WHAT YOU NEED TO DO =
Give the records below again in full, exactly as written, but without any images.

[[ THE INPUT open ]]

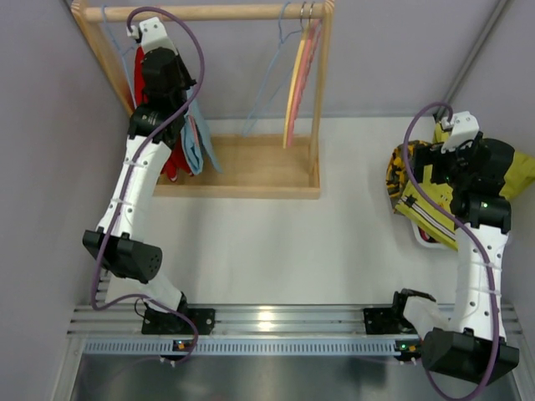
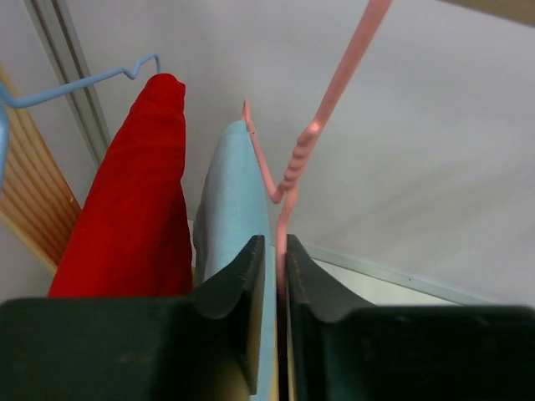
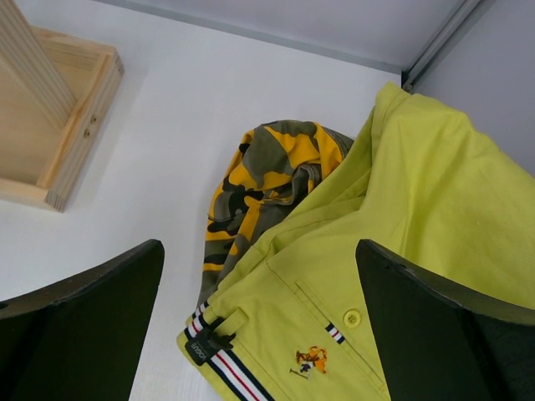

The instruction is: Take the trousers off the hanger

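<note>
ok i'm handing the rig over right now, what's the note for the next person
Left gripper: shut on the pink hanger, up at the rack.
Right gripper: open, empty, above the yellow-green trousers.
Done: yellow-green trousers are off the rack, lying on the table partly over the patterned cloth.
To do: light blue trousers, apparently on the pink hanger, and red trousers beside them; both hang at the rack.

wooden rack (image 1: 259, 165) at back | camouflage cloth (image 3: 259, 180) on white table (image 1: 292, 251)
</note>
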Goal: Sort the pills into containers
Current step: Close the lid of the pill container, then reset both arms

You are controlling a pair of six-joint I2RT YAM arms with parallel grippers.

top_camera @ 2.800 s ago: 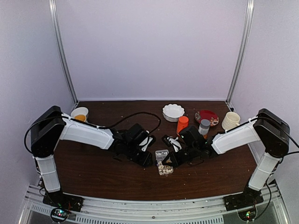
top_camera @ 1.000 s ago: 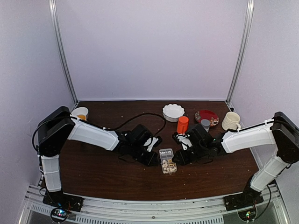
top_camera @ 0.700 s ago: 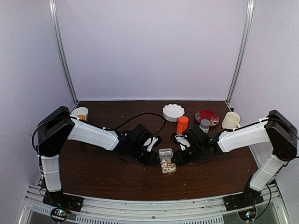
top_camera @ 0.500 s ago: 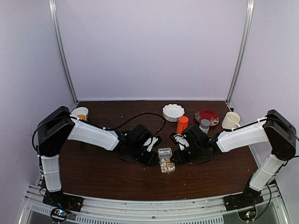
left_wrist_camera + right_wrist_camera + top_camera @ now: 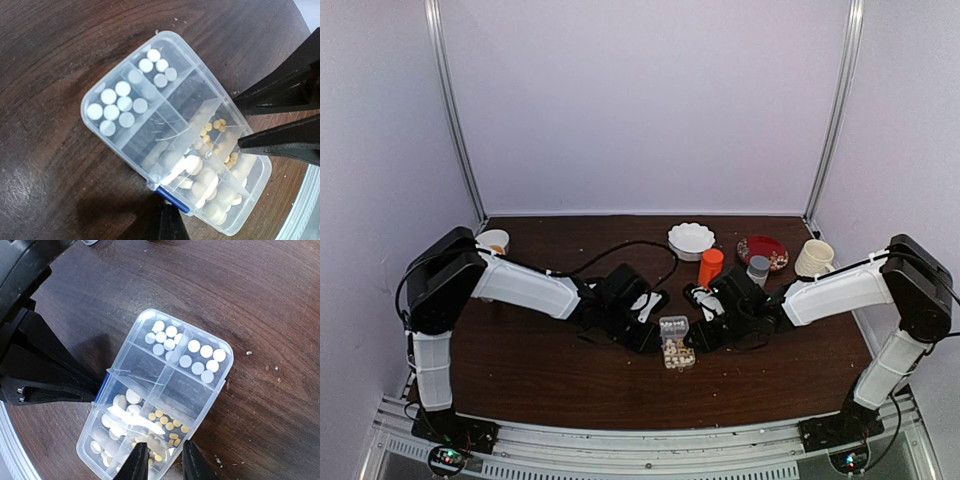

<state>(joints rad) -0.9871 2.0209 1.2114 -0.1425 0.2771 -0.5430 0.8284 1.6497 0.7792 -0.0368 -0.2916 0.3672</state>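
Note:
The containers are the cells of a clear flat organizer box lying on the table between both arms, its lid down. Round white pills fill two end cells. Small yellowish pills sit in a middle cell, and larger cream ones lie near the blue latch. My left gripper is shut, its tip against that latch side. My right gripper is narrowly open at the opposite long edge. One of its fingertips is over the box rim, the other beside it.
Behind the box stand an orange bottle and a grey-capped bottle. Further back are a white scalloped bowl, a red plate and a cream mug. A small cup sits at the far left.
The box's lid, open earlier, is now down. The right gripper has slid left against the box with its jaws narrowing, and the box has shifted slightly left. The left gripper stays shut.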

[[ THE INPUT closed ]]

SOLUTION TO THIS TASK =
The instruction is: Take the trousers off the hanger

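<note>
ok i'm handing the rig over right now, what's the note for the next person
Left gripper: shut on the pink hanger, up at the rack.
Right gripper: open, empty, above the yellow-green trousers.
Done: yellow-green trousers are off the rack, lying on the table partly over the patterned cloth.
To do: light blue trousers, apparently on the pink hanger, and red trousers beside them; both hang at the rack.

wooden rack (image 1: 259, 165) at back | camouflage cloth (image 3: 259, 180) on white table (image 1: 292, 251)
</note>
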Goal: Sort the pills into containers
Current step: Close the lid of the pill container, then reset both arms

You are controlling a pair of six-joint I2RT YAM arms with parallel grippers.

top_camera @ 2.800 s ago: 
top_camera @ 1.000 s ago: 
top_camera @ 0.700 s ago: 
top_camera @ 0.500 s ago: 
left_wrist_camera + right_wrist_camera + top_camera @ now: 

<state>(joints rad) -0.9871 2.0209 1.2114 -0.1425 0.2771 -0.5430 0.8284 1.6497 0.7792 -0.0368 -0.2916 0.3672</state>
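Note:
The containers are the cells of a clear flat organizer box lying on the table between both arms, its lid down. Round white pills fill two end cells. Small yellowish pills sit in a middle cell, and larger cream ones lie near the blue latch. My left gripper is shut, its tip against that latch side. My right gripper is narrowly open at the opposite long edge. One of its fingertips is over the box rim, the other beside it.
Behind the box stand an orange bottle and a grey-capped bottle. Further back are a white scalloped bowl, a red plate and a cream mug. A small cup sits at the far left.
The box's lid, open earlier, is now down. The right gripper has slid left against the box with its jaws narrowing, and the box has shifted slightly left. The left gripper stays shut.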

The answer requires nothing further.